ちょうを捕まえているところ。四角の枠に入ったところでiPhoneを振るのだ!(提供:電通)

 そんなオモシロアプリを作っているのはどんな人だろう、と興味を覚えて電通に行ってみた。お会いしたのは、コミュニケーション・デザイン・センター モバイルコミュニケーション開発部コミュニケーション・プランナーの中野華奈さん。

 中野さんがiButterflyを企画したのはまず「クーポンってちょっとかわいくない」と思ったから。それをどうかわいくできるか考え、さらにARを導入したいと思った中野さんは、浮かんでいる“クーポンやコンテンツを持つ何か”を捕まえたらオモシロイのではと考えたそうだ。そして「空に浮かんでいてもおかしくないのは蝶では?」と思い立ち、上司にAR蝶取りアプリの企画を提案したところ、企画が通ったのである。

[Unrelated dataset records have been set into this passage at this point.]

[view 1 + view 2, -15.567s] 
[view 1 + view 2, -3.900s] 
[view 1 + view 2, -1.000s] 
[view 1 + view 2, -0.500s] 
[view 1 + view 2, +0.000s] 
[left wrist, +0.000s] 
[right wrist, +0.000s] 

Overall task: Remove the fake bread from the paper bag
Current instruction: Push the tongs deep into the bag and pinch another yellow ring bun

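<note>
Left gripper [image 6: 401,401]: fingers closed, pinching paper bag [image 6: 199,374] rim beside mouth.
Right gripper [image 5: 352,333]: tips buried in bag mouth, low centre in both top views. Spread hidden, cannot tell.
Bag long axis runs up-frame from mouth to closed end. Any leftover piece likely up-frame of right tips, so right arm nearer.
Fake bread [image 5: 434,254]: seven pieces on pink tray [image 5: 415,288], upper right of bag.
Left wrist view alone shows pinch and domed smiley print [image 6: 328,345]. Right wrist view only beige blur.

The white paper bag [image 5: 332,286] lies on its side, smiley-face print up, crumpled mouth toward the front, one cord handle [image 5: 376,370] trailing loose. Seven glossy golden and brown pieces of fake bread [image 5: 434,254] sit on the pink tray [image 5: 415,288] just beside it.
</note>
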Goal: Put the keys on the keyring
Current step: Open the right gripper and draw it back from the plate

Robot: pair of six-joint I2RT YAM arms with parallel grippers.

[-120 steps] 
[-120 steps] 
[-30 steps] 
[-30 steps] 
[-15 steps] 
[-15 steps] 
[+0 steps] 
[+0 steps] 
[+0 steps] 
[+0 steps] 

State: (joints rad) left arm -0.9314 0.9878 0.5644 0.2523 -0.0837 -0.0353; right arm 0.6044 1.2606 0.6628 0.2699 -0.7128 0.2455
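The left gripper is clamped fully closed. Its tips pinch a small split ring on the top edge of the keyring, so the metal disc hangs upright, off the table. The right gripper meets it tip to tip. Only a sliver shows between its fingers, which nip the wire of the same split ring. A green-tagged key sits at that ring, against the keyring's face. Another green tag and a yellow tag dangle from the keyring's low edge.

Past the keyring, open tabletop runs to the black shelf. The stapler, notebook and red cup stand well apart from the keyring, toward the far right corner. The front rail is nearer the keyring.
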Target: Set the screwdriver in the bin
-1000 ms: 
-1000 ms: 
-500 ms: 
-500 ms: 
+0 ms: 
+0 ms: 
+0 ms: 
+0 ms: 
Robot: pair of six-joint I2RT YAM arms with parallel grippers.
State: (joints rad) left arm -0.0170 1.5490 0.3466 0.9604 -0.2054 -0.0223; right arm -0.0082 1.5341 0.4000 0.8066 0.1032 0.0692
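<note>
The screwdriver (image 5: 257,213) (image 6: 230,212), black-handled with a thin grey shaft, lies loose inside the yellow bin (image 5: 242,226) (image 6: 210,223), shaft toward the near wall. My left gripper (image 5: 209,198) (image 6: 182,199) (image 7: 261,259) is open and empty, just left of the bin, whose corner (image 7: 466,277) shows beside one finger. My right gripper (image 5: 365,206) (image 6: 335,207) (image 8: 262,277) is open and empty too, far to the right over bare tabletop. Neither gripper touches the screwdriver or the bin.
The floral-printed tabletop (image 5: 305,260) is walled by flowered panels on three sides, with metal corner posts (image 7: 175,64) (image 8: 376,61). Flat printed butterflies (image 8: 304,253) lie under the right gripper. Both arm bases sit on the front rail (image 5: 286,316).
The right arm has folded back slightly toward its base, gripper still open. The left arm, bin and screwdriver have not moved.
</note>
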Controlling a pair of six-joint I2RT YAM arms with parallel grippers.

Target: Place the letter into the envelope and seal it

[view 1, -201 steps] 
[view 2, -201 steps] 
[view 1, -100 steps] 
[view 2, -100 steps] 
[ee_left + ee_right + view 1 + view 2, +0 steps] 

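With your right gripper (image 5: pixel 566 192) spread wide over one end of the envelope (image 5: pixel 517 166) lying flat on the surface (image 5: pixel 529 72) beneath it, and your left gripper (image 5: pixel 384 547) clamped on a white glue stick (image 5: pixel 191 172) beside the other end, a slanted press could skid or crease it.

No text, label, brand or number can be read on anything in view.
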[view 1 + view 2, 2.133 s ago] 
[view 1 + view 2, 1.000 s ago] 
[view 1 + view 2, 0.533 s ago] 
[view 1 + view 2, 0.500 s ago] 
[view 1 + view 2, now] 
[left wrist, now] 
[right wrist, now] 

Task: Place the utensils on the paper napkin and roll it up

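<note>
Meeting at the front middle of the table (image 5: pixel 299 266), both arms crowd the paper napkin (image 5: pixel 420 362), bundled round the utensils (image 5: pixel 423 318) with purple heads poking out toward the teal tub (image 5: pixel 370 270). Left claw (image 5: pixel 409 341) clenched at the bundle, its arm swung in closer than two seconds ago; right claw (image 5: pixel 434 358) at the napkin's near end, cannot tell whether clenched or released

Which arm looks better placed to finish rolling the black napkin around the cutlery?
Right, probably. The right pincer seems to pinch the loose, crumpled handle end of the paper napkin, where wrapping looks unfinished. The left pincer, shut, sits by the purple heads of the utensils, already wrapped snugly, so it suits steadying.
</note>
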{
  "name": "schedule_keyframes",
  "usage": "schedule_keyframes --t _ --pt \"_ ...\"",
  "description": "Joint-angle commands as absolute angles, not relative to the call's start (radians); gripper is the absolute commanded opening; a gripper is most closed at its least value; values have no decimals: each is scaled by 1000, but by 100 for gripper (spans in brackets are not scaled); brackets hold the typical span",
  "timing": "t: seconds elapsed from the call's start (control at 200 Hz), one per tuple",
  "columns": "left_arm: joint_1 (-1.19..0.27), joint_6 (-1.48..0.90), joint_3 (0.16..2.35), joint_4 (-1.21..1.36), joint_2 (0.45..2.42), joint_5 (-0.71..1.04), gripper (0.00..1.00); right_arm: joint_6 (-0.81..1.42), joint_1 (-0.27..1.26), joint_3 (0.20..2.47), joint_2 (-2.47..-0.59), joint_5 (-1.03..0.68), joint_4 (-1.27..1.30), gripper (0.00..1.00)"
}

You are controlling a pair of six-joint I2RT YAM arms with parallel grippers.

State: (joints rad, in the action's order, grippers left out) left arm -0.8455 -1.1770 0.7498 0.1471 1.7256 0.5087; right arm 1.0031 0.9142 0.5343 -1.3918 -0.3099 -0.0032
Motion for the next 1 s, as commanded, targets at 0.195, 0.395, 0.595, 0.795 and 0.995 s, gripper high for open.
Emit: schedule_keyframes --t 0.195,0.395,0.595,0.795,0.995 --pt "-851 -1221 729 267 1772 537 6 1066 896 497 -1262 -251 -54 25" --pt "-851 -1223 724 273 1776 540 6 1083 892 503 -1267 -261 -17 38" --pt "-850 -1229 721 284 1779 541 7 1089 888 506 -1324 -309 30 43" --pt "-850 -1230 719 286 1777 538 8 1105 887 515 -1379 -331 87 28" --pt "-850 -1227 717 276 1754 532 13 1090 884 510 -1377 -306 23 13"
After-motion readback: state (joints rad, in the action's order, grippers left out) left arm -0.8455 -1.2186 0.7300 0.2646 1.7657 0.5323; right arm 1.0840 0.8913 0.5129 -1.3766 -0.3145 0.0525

電通のモバイルコミュニケーション開発部コミュニケーション・プランナーの中野さん

飛んでいるちょうを網でキャッチするとiPhoneがブルッと振るえてつかまえた手ごたえを感じる

つかまえたちょうは「Collection」ページにストックしておくことが可能だ(提供:電通)

 とはいえ、実は中野さん自身はあまり昆虫が好きではないとのこと。虫嫌いの女性のユーザーも考慮して、アプリで飛んでいるのは「蝶」でも「チョウ」でもない「ちょう」にしたとか。

 また、出てくるちょうがどれもかわいらしかったり、ちょっと変だったりして、あまり昆虫っぽさを感じさせない。しかし、このiButterfly、iPhoneという網でちょうを捕まえるところから始まり、ハマリ要素が満載のアプリだ。